Secure configuration refers to the process of setting system parameters and operational settings in a manner that minimizes security vulnerabilities. This could involve disabling unnecessary services, limiting system access, regularly updating and patching systems and implementing security controls. Using automated tools and following a baseline or standard, like the CIS Benchmarks, can help ensure configurations are secure.
Red team exercises are simulated attacks on an organization's cybersecurity defenses conducted by a group of security professionals (the Red Team). Their purpose is to evaluate the effectiveness of the organization's security posture by actively seeking out vulnerabilities and attempting to exploit them, just like real attackers would.
ISACs are non-profit organizations that facilitate the exchange of cybersecurity information among member entities, usually within a specific industry or sector. They collect, analyze, and disseminate actionable threat information to their members and provide tools to mitigate risks and enhance resilience against cyberthreats. ISACs foster a collaborative environment where members can learn from each other's experiences, identify emerging threats and swiftly implement defensive measures.
Secure restore procedures refer to the steps taken to recover data and systems from backups securely. This involves validating the integrity of backup data, ensuring secure transmission of data during the restore process, using encrypted storage and verifying the success of the restore operation. Regular testing of restore procedures ensures data availability during an incident.
Secure DevOps metrics are quantifiable measures used to assess the effectiveness and efficiency of integrating security into DevOps practices. These metrics may include mean time to detect (MTTD) and mean time to respond (MTTR) to security incidents, the number of known vulnerabilities remaining in production, and the time taken to remediate vulnerabilities.
The secure SDLC approach to software development embeds security considerations and practices into each phase of the SDLC — from design, development, and testing to deployment and maintenance.

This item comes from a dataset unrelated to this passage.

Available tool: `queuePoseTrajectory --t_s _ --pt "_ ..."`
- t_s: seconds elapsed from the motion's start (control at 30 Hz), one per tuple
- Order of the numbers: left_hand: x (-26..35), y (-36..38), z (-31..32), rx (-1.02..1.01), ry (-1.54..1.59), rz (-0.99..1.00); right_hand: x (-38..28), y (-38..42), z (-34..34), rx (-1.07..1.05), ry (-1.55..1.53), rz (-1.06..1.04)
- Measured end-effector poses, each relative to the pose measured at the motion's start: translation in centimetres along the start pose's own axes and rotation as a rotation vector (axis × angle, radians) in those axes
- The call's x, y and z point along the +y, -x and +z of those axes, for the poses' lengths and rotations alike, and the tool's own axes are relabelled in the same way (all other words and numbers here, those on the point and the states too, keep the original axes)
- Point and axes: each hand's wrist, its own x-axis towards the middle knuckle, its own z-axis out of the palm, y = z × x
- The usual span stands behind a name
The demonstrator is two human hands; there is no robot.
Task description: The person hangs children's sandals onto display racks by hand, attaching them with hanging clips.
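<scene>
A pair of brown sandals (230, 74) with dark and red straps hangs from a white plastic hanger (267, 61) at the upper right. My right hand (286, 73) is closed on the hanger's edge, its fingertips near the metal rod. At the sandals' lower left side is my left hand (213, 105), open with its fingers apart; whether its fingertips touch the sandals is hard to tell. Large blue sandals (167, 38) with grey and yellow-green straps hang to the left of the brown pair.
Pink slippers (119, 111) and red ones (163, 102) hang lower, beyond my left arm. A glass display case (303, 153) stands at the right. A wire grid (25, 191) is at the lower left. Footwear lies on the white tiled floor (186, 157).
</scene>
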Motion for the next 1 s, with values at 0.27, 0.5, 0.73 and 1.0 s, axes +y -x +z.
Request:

With the aim of enhancing the security of the final software product, secure SDLC includes practices like threat modeling, code review, static and dynamic analysis, penetration testing, and security training for developers.
SOAR is a stack of compatible software programs that enable an organization to collect data about security threats from multiple sources and respond to low-level security events without human assistance. It involves three key areas: security orchestration and workflow management, security automation and enforcement of security policies, and incident response and management. SOAR tools enable teams to manage and respond to an increasing volume of alerts more efficiently and effectively.
Zero Trust architecture (ZTA) is a cybersecurity model that mandates stringent identity verification for every entity — both users and devices — attempting to access resources on a network. Trust is never implicitly granted based on network location. ZTA leverages technologies like microsegmentation, multifactor authentication, least privilege access, and AI/ML for real-time analytics to verify entities before granting access, thus minimizing the attack surface and risk.
Immutable infrastructure is an approach where changes to live infrastructure components are made to a base image, which is then used to spin up new instances to replace the old. This approach enhances system consistency and reliability while minimizing the divergence that can lead to security risks or failure points.